As the victim was mopping backwards down the hall, she backed into a access opening in the hall floor that had been left open by the mechanic as he traveled to-and-from the pool from the lower-level mechanical room. The victim fell through the opening, and landed on the concrete floor of the mechanical room, 12 feet below. The mechanic, who was working in the mechanical room at the time, heard the fall and immediately summoned the other cleaning maid to call for help. The local emergency medical service (EMS) was called to the scene. Because of the victim’s condition, EMS elected to transport the victim by helicopter to a trauma center at a regional hospital. The victim died 7 days later from injuries sustained from the fall.
CAUSE OF DEATH
The death certificate listed the cause of death as blunt force trauma to the head and chest with atherosclerotic cardiovascular disease contributing.
Recommendation #1: Village and municipal administrations should implement 29 CFR 1910.23 (a)(3)(i), which requires that every hatchway floor opening shall be guarded by a hinged floor opening cover of standard strength and construction equipped with standard railings or permanently attached thereto so as to leave only one exposed side. When the opening is not in use, the cover shall be closed or the exposed side shall be guarded at both top and intermediate positions by removable standard railings. (1)
Discussion: Standard removable railings installed at the location of the open, hinged floor cover would prevent someone from walking directly into an opening and falling through.

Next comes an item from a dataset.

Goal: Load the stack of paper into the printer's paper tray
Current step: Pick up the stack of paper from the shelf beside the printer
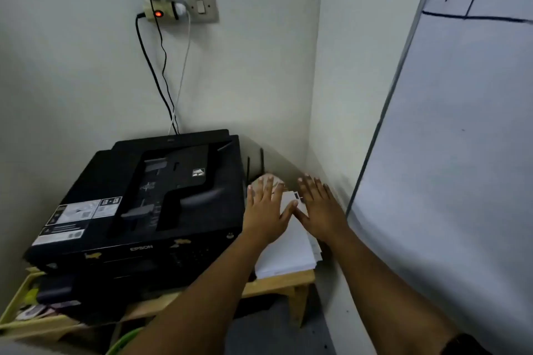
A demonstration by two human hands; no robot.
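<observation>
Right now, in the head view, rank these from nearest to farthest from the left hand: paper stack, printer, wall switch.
From the left hand:
1. Paper stack, directly beneath the hand, on the wooden table.
2. Printer, just to its left.
3. Wall switch, high on the wall behind the printer.

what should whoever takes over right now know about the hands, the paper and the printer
Left hand: open, fingers straight, over the white stack of paper.
Right hand: open, spread over the same stack, nothing gripped.
Stack lies on the light wooden table, right of the black Epson printer, by the wall.
Done: nothing loaded.
Left: grip the stack, open the printer's tray, slide the paper in. Tray itself not clearly visible.
</observation>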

Entry through a swinging gate or offset in the railing would prevent direct, inadvertent access to such an opening.
Recommendation #2: Village and municipal administrations should develop, implement, and enforce a comprehensive safety program that includes, but is not limited to, training and educating employees in the proper methods of covering/guarding floor openings, and of surveying work areas for hazards prior to beginning work, to prevent falls through openings.

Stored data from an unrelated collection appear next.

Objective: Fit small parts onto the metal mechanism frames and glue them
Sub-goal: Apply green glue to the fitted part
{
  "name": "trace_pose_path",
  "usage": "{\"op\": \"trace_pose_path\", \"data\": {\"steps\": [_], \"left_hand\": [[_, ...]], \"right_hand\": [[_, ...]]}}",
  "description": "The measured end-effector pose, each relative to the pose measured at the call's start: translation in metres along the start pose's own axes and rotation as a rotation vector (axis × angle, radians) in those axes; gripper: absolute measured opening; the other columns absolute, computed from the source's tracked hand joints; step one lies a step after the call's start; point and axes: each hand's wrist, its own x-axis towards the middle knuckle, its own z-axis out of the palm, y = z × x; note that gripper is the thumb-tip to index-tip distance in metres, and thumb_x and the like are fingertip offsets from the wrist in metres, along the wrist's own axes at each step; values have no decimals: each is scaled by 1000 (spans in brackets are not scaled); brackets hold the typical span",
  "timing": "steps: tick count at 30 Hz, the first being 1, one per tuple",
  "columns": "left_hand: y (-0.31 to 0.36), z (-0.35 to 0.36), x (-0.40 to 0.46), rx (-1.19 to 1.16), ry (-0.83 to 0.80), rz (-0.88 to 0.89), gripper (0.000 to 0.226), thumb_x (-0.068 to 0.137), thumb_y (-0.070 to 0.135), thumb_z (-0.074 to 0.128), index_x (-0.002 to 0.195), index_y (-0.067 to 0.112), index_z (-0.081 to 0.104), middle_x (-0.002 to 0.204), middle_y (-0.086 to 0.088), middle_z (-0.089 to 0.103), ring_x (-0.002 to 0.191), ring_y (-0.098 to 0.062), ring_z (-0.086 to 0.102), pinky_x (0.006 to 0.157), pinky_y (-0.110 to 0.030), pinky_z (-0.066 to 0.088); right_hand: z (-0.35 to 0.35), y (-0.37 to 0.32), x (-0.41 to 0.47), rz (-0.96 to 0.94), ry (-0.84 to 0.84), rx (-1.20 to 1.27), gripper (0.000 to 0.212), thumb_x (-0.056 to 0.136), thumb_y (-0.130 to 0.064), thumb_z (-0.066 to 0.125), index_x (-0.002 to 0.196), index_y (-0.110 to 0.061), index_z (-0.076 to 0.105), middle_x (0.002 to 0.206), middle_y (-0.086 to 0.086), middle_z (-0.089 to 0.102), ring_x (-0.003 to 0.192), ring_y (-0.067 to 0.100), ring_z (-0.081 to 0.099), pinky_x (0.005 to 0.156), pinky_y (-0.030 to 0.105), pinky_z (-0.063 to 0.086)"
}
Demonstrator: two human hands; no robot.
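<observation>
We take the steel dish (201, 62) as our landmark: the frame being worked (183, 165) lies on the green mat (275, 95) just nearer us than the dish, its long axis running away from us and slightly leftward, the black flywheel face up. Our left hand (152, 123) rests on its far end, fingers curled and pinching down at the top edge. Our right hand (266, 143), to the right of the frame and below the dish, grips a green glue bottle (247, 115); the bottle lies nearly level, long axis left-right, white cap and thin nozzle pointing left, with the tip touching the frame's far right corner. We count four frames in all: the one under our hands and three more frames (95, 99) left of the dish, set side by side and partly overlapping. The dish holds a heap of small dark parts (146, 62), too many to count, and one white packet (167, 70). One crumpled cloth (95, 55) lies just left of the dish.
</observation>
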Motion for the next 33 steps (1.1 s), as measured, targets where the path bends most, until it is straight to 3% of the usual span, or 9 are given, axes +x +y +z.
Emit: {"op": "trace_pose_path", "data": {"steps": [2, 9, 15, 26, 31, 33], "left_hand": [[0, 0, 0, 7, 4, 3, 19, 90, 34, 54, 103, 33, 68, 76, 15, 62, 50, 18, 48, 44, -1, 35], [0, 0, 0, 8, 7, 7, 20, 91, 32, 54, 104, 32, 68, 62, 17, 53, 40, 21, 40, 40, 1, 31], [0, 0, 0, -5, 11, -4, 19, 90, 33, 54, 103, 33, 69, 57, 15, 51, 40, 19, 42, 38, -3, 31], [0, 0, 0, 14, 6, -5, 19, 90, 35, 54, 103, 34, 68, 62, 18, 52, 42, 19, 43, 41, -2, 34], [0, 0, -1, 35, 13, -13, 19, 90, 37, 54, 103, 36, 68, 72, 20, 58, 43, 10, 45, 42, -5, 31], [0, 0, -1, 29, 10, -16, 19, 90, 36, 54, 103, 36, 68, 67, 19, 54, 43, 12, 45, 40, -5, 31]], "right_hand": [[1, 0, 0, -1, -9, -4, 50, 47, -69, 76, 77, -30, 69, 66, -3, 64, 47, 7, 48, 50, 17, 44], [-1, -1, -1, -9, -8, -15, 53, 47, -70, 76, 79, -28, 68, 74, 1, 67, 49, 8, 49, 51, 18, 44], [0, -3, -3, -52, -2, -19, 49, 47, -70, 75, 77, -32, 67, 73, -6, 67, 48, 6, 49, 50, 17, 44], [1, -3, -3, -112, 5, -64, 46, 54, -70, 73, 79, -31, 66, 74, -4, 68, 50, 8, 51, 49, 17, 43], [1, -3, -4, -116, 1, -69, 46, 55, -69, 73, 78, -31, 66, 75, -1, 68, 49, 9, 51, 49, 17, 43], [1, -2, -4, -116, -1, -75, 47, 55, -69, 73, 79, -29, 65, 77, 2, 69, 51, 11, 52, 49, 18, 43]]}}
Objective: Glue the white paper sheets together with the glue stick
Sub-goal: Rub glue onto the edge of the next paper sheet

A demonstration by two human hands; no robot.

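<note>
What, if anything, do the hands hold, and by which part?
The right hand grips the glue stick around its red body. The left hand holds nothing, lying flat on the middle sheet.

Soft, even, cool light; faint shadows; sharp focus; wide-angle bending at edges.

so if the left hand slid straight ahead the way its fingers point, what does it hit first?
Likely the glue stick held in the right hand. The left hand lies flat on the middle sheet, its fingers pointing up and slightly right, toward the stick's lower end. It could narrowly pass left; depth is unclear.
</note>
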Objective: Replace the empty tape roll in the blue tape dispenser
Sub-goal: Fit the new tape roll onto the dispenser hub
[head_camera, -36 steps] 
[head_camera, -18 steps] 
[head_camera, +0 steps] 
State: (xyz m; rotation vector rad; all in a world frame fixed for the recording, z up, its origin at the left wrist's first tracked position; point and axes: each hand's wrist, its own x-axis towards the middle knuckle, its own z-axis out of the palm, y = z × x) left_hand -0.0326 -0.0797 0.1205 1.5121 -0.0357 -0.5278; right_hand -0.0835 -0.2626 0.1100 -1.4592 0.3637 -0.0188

Discussion: Whenever a floor-level opening is left uncovered/ unguarded, there is a danger of falling through that should be controlled by some type of barrier or temporary cover. A warning sign could be used to provide additional protection. It is also inherently unsafe to work backwards into an area that has not first been surveyed for hazards. A comprehensive safety program based upon job safety analyses for all village work positions should be developed and implemented.
Recommendation #3: Employers should conduct scheduled and unscheduled safety inspections regularly at each jobsite.
Discussion: To be effective, a safety program must be enforced at the worksite. Regular safety inspections demonstrate to workers that the village or municipality is committed to enforcing its safety policies and procedures. These inspections also provide opportunity to observe previously unidentified hazards and implement appropriate preventative or intervention controls. Assessments of occupational safety and health hazards as addressed by federal and state standards should be an active part of this safety inspection process.
1. Office of the Federal Register: Code of Federal Regulations, Labor 29 Part 1910. p. 98. July 1, 1990.